A “Gâteau au Yaourt” (Yogurt Cake) is a simple French classic and is very often the first cake that kids learn to bake (I remember being taught to make a yogurt cake in our classroom when I was 6 or 7, using the yogurt pot as the measuring tool). It’s quick and easy, as you only need 1 bowl and 10 minutes of prep time. It’s moist, fluffy, and endlessly adaptable. It makes for a great recipe to have in your baking repertoire, that can be adjusted to any season or occasion.
A comforting Autumn Cake…
In this recipe, I flavoured the cake with vanilla, and nestled poached seasonal pears in the batter to turn it into a comforting Autumn cake. As the batter is not overly sweet, it goes perfectly with the syrupy poached pears.

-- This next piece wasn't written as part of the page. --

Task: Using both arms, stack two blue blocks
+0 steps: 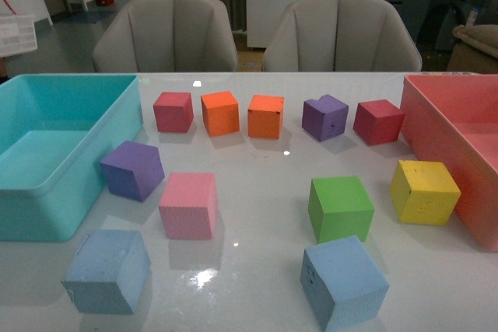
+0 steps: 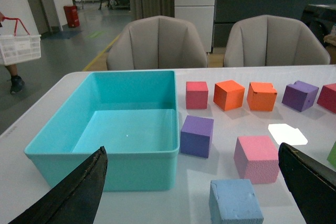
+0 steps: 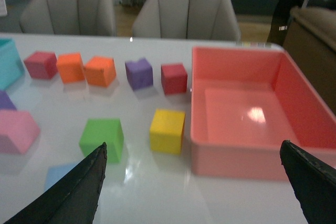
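Observation:
Two pale blue blocks lie near the table's front edge, well apart: one at the front left [image 1: 107, 270], one at the front right [image 1: 342, 281]. Neither arm shows in the front view. In the left wrist view my left gripper [image 2: 191, 153] is open and empty, and the left blue block [image 2: 234, 202] lies on the table between its black fingers [image 2: 79, 192]. In the right wrist view my right gripper [image 3: 192, 145] is open and empty, with a corner of the right blue block [image 3: 60, 174] showing beside one finger [image 3: 79, 192].
A turquoise bin [image 1: 47, 192] stands at the left and a red bin [image 1: 436, 130] at the right. Purple [image 1: 132, 169], pink [image 1: 187, 204], green [image 1: 340, 207] and yellow [image 1: 424, 190] cubes lie mid-table. Red, orange and purple cubes line the back. Two chairs stand behind.

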Robot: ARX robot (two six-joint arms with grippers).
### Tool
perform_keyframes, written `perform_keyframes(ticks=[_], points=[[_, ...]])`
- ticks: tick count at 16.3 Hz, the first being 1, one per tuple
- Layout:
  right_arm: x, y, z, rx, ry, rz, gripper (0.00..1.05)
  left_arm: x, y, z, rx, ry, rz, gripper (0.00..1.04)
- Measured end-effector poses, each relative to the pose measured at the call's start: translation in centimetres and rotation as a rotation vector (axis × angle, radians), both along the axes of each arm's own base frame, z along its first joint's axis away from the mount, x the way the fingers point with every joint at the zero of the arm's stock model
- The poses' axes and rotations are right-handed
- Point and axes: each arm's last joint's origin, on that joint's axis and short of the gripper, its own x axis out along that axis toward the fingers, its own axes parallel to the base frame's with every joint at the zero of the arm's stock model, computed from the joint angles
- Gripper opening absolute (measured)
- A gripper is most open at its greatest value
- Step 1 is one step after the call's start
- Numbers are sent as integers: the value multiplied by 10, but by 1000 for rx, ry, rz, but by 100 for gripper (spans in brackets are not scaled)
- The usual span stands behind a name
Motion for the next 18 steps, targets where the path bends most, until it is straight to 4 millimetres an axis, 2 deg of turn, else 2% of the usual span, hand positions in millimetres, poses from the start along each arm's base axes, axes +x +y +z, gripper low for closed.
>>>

I used bartlett pears (ripe), as they hold a great shape after being poached and baked (Bosc pears will work great too). For a quick version, you can use canned pears in syrup, and skip the poaching step.
It’s a delicious, homey cake – yet it’s elegant in its simplicity.
If you try this Poached Pear Vanilla Yogurt cake recipe, let me know! Leave a comment or share a photo on Instagram. Bon Appetit!
The base recipe for the yogurt cake is adapted from The Kitchn.
12 comments
So nice . Many thanks for Sharing . When i see the photo, i think it s a difficult cake . I Hope i do
I’m sure you’ll do well! The pear pattern looks pretty (and maybe overwhelming) but overall, it truly is a simple cake. Let me know if you have questions!
Hi I was wondering if this cake could be made using non wheat flour. Appreciate your advice.
Hi Sandra. I have never made this cake with non-wheat flour, so I am just assuming here … I think because the batter needs to be quite thick (I use a spatula to spread it evenly in the pan, and the pear slices should rest on top), you’d still want to keep at least 50% of the flour being wheat flour. Non-wheat flour tends to be finer in texture, and I am afraid the batter won’t be thick enough, and the pears will just sink in. Now again, I have always made this cake with 100% wheat flour, so I am just assuming 🙂 I hope this helps – if you make the cake with non-wheat flour, and it turns out well, please let me know 🙂
great recipe – great cake! thank you so much for sharing! (I’m really not good in baking but it turned out perfect!
Thanks Natalie! It is indeed a simple, delicious cake, glad you liked it.
Hi, Is it possible to make this cake with any other fruit, like apple? Great recipe by the way!!:)
Yes apples would work great – Fuji apples are a nice variety to poach.
going to be making this cake next week for company,
Can I make a day ahead and what type of pears do you suggest
Thanks
Elaine
Hi Elaine. I used bartlett pears (ripe), as they hold a great shape after being poached and baked. Bosc pears work great too!
Hello Audrey,
Just wondering if you use plain flour or self raising flour in this recipe?
Thank you for your advice.
Sue
This recipe includes all-purpose flour. Happy baking!